Member Spotlight: Adriel Tam’s skill-based workouts

Posted October 28, 2017


Longtime member Adriel Tam lives just across the street from the Rival and is a frequent presence in the gym. As lifelong fitness enthusiast, over the years Adriel’s workouts have evolved from boxing routines, to bodybuilding pyramids, and into a mixture of weightlifting, gymnastics, and agility drills. With an endless search to constantly challenge his body in new ways, Adriel’s workouts always peak our interest. We caught up with him recently to get to the bottom of what tools and principles he uses to build his routines.

Q: Tell us a little bit about your fitness background.

A: I hadn’t even walked into a gym until college – I went to Seattle Pacific University –  that was when I learned about fitness. I had done some martial arts as a kid, but then got reintroduced to fitness when I was in college, and that was so big for me. As a freshman, I probably spent more time in the gym than in school and then I was introduced to a weightlifting gym in my sophomore year when the guys on my floor wanted to do a weightlifting competition. That was the first time I had ever been into a weight-room. Everyone has their strengths, and mine happened to be my legs. So I won that squat competition with around 350 pounds. Ever since then, I’ve been really active in fitness.

Q: What does your typical routine look like?

A: I usually train six days on, with one day of rest. One of my training days is actually more of a stretch day where I do a lot of body weight exercises and keep things light. At my age, I don’t really need a lot of weight. I just need to maintain the ability to move well. I don’t feel like I need to get big and super strong anymore, I just want to be able to move to play the sports I want to play and do the things I want to do.


Q: What sports do you play?

A: I do some flag football and I still go to a martial arts gym, MKG Martial Arts in Northgate.

Q: We see you doing a lot of agility work on the field. Where did your interest in that begin?

A: Josh (Hunter, Rival Trainer) and I worked out a few times together a few summers ago, and he showed me some Instagram videos of some agility drills he was working on. I wanted to learn how to do them, so I picked it up as a way to challenge my body. I love picking up something new every once in awhile to see if I can do it.

Q: Can you break down the workout you did for us today?
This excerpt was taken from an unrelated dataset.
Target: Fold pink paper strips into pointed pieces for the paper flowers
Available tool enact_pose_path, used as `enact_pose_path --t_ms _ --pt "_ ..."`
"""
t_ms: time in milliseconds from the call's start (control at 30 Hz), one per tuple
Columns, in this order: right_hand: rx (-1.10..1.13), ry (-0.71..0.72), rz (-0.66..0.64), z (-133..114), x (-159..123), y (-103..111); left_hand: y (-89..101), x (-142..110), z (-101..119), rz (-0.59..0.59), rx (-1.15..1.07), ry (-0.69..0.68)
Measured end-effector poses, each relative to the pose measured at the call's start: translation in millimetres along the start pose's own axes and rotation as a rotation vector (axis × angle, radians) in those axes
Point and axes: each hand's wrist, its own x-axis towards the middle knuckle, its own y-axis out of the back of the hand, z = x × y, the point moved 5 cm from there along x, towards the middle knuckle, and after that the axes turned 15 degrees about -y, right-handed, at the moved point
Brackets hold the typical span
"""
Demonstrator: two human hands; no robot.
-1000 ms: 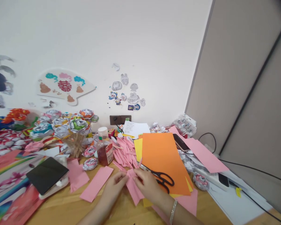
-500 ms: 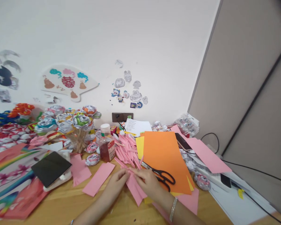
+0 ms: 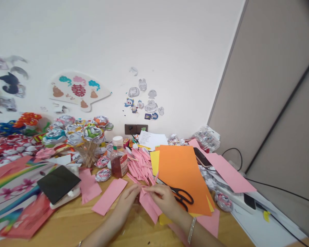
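Observation:
Between my hands is a piece of pink paper (image 3: pixel 149 206), creased, its lower end hanging toward me. My left hand (image 3: pixel 128 198) pinches its upper left edge, the fingertips partly hidden. My right hand (image 3: pixel 163 199) grips the upper right edge between thumb and fingers. Just beyond lies a heap of folded pink paper strips (image 3: pixel 141 164). Black-handled scissors (image 3: pixel 184 198) rest beside my right hand, on an orange sheet (image 3: pixel 181 171). Left of my left hand is a flat pink paper rectangle (image 3: pixel 110 196).
A bottle of reddish liquid (image 3: pixel 118 164) stands behind my left hand. Farther left are a black tablet-like device (image 3: pixel 58 183) and paper flowers (image 3: pixel 92 132) on sticks. A phone (image 3: pixel 202 157), a power strip (image 3: pixel 237 199) and cables lie to the right.
The view has shifted slightly, so the scene sits a little farther right. My right fingers have moved a little along the paper's top edge; both hands still hold the pink paper.

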Motion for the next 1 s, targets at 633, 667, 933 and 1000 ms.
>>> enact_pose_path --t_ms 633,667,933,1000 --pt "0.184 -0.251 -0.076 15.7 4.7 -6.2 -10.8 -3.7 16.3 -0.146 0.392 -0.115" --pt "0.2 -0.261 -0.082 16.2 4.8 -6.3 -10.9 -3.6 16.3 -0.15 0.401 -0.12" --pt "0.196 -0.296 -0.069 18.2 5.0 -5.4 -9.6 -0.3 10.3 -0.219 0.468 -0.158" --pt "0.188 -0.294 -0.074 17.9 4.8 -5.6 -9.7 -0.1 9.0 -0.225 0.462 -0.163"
A: I always do a lot of stretching before hand – a lot of yoga poses. Then I warmed up with jump rope and practiced agility with hurdles. I focused more on proper foot placement, rather than speed, to get my body to coordinate the muscle memory to land each foot correctly. I also incorporated hand movement with it as well. So it’s more technical work rather than cardiovascular, but it was obviously hard. After that I did a little bit of ring work to get the core engaged, and then some stability ball and barbell squats. I added in some push drills, but then backed off because my elbow was hurting. Lately I’ve been doing the 5×5 principle with my squats which I’m liking a lot. Then I like to finish with a little bike ride to get some sweat on.

Q: How have your workouts evolved through the years?
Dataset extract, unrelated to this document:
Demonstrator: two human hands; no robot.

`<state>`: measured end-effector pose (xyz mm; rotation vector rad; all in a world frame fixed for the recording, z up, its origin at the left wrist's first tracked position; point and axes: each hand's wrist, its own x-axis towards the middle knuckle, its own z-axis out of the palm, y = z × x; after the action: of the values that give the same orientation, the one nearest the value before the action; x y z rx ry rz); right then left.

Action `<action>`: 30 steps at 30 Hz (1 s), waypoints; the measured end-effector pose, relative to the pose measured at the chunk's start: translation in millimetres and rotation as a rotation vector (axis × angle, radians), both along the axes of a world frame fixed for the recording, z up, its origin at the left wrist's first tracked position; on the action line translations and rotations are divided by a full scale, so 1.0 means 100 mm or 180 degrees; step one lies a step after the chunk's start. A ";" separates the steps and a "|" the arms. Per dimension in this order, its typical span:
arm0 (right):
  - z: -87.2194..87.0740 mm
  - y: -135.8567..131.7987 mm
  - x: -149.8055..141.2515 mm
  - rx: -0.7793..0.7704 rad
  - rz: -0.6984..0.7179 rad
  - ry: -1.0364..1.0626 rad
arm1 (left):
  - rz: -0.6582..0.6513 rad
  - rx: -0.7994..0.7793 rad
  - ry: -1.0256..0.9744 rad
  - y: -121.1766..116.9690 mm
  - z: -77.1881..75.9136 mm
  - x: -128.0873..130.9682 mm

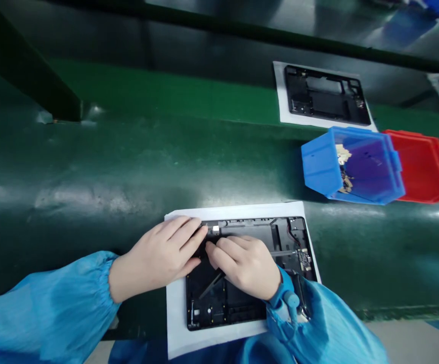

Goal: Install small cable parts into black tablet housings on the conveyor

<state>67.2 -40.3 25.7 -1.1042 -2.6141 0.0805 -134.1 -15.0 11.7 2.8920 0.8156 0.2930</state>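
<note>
A black tablet housing [242, 298], with its inside facing up, lies on a white sheet [177, 323] in front of me. My left hand [166, 250] rests on its upper left corner, fingers stretched out and lying flat. Just to the right, my right hand [244, 265] is closed over the middle of the housing, its fingertips near those of the left. From under its curled fingers sticks a slim dark tool that looks like tweezers [212, 285], pointing down and left. A small circuit board [305, 259] sits at the housing's right side. What lies beneath the fingertips is hidden.
A blue bin [320, 164] holding small parts stands at the right, against a red bin [428, 167]. Behind them another tablet housing [327, 96] lies on a white sheet. A dark green post [33, 65] rises from the green bench [128, 151] at the upper left.
</note>
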 end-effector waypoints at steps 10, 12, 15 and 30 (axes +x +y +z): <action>0.06 0.00 0.11 0.0081 0.0258 0.0506 | -0.0285 0.0084 0.0124 0.12 0.04 -0.02; 0.16 -0.07 0.10 0.0285 0.0304 0.0484 | -0.0299 0.0142 0.0151 0.12 0.05 -0.02; 0.33 -0.30 0.05 0.0694 0.0572 0.0340 | -0.0351 0.0159 0.0135 0.12 0.03 -0.04; 0.41 -0.43 0.48 0.1131 0.0896 0.0619 | 0.0442 -0.1214 0.0270 0.49 0.26 0.88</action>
<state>114.9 -83.0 66.2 -0.5764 -2.4630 -0.1992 -46.2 33.9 37.6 2.5118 0.9685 0.0215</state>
A: When I was young, I did the “typical guy routine,” which was back day, chest day, arm day, and then skip leg day. I did pyramids and supersets, but as I started to learn more about the body, different trainers taught me different things, and I learned that each body is so unique – you just have to listen to what it wants. I try to focus on the weak areas and strengthen the strong ones. So I don’t really have any set routine that I do, it’s more about how my body’s feeling and if there’s any particular thing I want to focus on – whether it’s gymnastics, squatting, or agility stuff.

Q: Why is it about Rival that keeps you coming back?

A: The equipment quality here is fantastic. There is so much gear here. Rival is so open to bringing in new equipment and trying different things. Even seeing them getting rid of the machines that no one really uses any more to free up space and invest in more functional-based gear is really cool. Besides that, it’s a really cool looking gym. I remember the gym first opening – I live right across the street. I honestly thought it was going to be some “foo foo” gym. But my wife wanted to see it, so we came in, looked at it and it was actually really cool and the people were super nice. So we decided we’d give it a try – it was worth it to us, and it still is. Over time, getting to know everyone here in the gym has been really great. Everyone’s really laid back and there’s no egos. I’ve been to tons of gyms over the years and this is one of the best I’ve ever worked out in.